Urlaubssehnsucht

Heute morgen kostete es mich seeeeehr viel Mühe, aus dem Bett zu kommen. Zum Einen, weil A., der dinstags normalerweise vor mir aufsteht, weil er dann dran ist, B. für die KITA fertig zu machen, auch nicht aus dem Bett kam. Zum Anderen, weil ich zur Abwechslung mal wieder noch völlig groggy aufgewacht war. Keine Ahnung, ob mir nachts ungemerkt zu warm war, ob es doch Zeit für ein neues Bett ist oder ob ich einfach nur mal wieder richtig schön ausschlafen muss!

Ich fühl mich jedenfalls sehr urlaubsreif! Noch 6 Arbeitstage, dann ist es endlich so weit: Dänemark, wir kommen! Wenn ich den Vorhersagen im Internet glauben darf, kriegen wir sogar richtig schönes Sommerwetter 🙂 Nachdem ich schon von Kollegen ausgelacht wurde, weil wir ausgerechnet nach Dänemark fahren (die Holländer sind ja fast allesamt Südeuropa-Fans), müssen wir da einfach schönes Wetter haben, finde ich. Dieses ewige Vorurteil, dass man in Nordeuropa nicht Sommerurlaub machen kann, bah… Meine Kollegen fahren wie die meisten Holländer lieber nach Frankreich, Spanien oder Griechenland, Hauptsache, da scheint garantiert die Sonne und es ist mindestens 25 Grad. Ja klar, Sonne und Temperaturen über 20 Grad finde ich im Sommerurlaub auch toll! Aber heißer als 30 Grad finde ich auch nicht schön, und mit einem Kleinkind sollte man ja sowieso aufpassen mit Sonne, vor allem, wenn dieses Kleinkind so hellhäutig ist wie B.

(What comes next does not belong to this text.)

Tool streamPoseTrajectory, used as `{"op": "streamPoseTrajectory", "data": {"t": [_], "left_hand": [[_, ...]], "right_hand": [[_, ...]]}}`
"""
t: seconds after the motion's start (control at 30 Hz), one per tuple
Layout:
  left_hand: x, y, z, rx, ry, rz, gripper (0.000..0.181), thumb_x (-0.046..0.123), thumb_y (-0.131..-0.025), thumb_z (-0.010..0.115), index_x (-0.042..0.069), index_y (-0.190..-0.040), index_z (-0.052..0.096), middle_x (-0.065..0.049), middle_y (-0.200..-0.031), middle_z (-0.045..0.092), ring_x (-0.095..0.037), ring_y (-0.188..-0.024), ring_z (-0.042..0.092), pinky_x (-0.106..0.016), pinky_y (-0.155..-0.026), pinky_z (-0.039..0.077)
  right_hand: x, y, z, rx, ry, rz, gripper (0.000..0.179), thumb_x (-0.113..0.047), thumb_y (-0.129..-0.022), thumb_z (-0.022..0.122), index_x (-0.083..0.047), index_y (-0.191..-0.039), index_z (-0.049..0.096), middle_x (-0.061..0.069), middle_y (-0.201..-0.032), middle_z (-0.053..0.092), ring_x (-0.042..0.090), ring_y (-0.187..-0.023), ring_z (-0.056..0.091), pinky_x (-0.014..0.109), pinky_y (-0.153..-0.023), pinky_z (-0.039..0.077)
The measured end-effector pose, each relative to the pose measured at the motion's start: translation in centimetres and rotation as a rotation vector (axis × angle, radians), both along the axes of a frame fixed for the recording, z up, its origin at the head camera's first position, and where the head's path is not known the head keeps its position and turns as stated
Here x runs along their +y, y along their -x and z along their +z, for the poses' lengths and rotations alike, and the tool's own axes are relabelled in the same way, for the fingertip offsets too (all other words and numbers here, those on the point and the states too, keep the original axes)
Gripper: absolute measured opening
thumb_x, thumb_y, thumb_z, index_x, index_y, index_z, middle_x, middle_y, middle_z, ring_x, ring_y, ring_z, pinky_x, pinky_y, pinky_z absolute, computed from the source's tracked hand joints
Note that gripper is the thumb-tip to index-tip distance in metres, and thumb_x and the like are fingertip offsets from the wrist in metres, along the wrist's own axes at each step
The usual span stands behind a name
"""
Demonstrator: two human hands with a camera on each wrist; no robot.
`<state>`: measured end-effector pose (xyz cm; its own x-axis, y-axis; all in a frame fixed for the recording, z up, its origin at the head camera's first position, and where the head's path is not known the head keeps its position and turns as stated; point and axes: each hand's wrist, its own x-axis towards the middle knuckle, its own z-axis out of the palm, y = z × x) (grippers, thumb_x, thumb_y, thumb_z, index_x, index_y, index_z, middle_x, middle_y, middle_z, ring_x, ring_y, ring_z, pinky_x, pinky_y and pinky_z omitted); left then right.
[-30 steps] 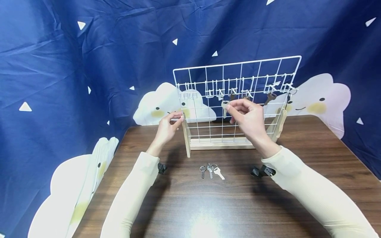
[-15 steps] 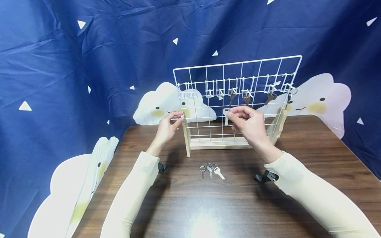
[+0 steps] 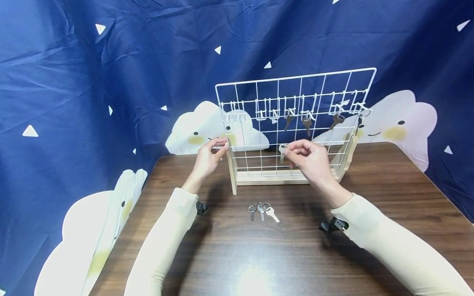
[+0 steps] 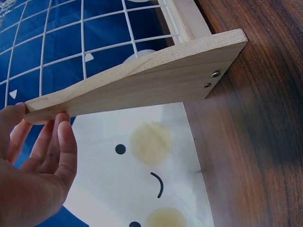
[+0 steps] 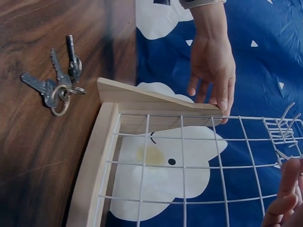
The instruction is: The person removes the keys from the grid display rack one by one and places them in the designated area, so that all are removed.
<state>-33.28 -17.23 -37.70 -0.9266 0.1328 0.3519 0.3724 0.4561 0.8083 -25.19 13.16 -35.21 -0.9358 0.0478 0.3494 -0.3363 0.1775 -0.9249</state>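
Note:
My left hand (image 3: 208,159) pinches the upper end of the wooden side piece (image 4: 137,82) of a white wire-grid rack (image 3: 231,170), with the thumb on one face and fingers on the other. In front of the grid, my right hand (image 3: 312,159) pinches a silver key (image 3: 282,153) by its head, blade hanging down. That key is out of sight in the right wrist view, where only the fingertips (image 5: 284,198) show at the edge. Above the right hand, dark keys (image 3: 307,123) hang from several white hooks; a key on a ring (image 3: 360,121) hangs at the far right.
Three loose keys (image 5: 59,78) with rings lie on the brown wooden table (image 3: 237,246) in front of the rack. Bare white hooks (image 3: 261,116) line the grid's left part. A blue cloth (image 3: 148,61) with clouds hangs behind.
My right hand has lowered the key from near hook height to the lower grid, drifting slightly right. The hanging keys above have come into fuller view. My left hand stays put.

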Motion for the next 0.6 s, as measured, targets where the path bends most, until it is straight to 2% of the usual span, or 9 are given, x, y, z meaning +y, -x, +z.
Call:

Als Exildeutsche stehe ich ja sowieso vor dem ewigen Dilemma, dass ich meine Urlaubstage auch zum Teil in der „Heimat“ verbringen möchte, weil ich meine Familie und Freunde in Deutschland ab und zu mal wiedersehen möchte. Letztes Jahr haben wir unseren Sommerurlaub aus diesem Grund an der Ostsee verbracht. Da hatten wir zwar Pech mit dem Wetter (Fewo in Strandnähe, aber kein Strandwetter), aber es war ja auch erst Anfang Juni. Ausschlafen konnten wir in unserem allerersten Familienurlaub leider nicht, weil B. jeden Morgen um 6.15Uhr aufwachte. „Und das soll Urlaub sein?“, fragten wir uns damals, als wir nach der ersten Nacht im fremden Bett um halb sieben mit tiefen Ringen unter den Augen am Küchentisch saßen. Ja, ja, Urlaub mit Baby ist eigentlich kein Urlaub im Sinne des Dudens: „arbeitsfreie Zeit, die jmd. zum  Zwecke der Erholung erhält“. Dieses Jahr wollten wir eigentlich endlich mal nach England, genauer gesagt nach Brighton, Bath und Cornwall. Aber wegen obengenanntem Dilemma haben wir uns dann doch für das norddeutschlandnahe und kinderfreundliche Dänemark entschieden. Schweden, wo ich früher jedes Jahr mit meinen Eltern und meiner Schwester Ferien gemacht habe und wonach ich mich seit der letzten Schwedenreise sehne, war uns zu weit – die Bootsfahrt heben wir uns lieber für die Zeit auf, wenn B. etwas älter ist und wir uns trauen, unser kleines ungelenktes Projektil auf Deck raus zu lassen 😉

Dieses Mal haben wir es aber schlauer angepackt: meine Schwester und ihr Freund kommen mit nach Dänemark! S. (der Freund meiner Schwester) antwortete zwar auf meine Frage, ob wir uns mit dem B.-bedingten frühen Aufstehen abwechseln können, mit einem frechen: „Ja klar! Den einen Tag steht K. früh auf, am anderen Tag A.!“ Aber so lange sie keine Kackwindeln wechseln müssen, waren sie am Ende doch dazu bereit, zu unserer Erholung beizutragen, juchu! Dann kann ja nichts mehr schiefgehen:

Babysitter: check! Spülmaschine: check! Strand in der Nähe: check! Gute Wettervorhersage: check!  Schönes Ferienhaus gebucht: check! 🙂

PS. Das einzige, was mir jetzt noch Sorgen bereitet, ist die Tatsache, dass in B.s KITA gerade die Windpocken herrschen… Herr, lass diesen Kelch an mir vorübergehen! (Bin zwar nicht gläubig, aber manchmal ist ein Zitat aus der Bibel sehr passend!)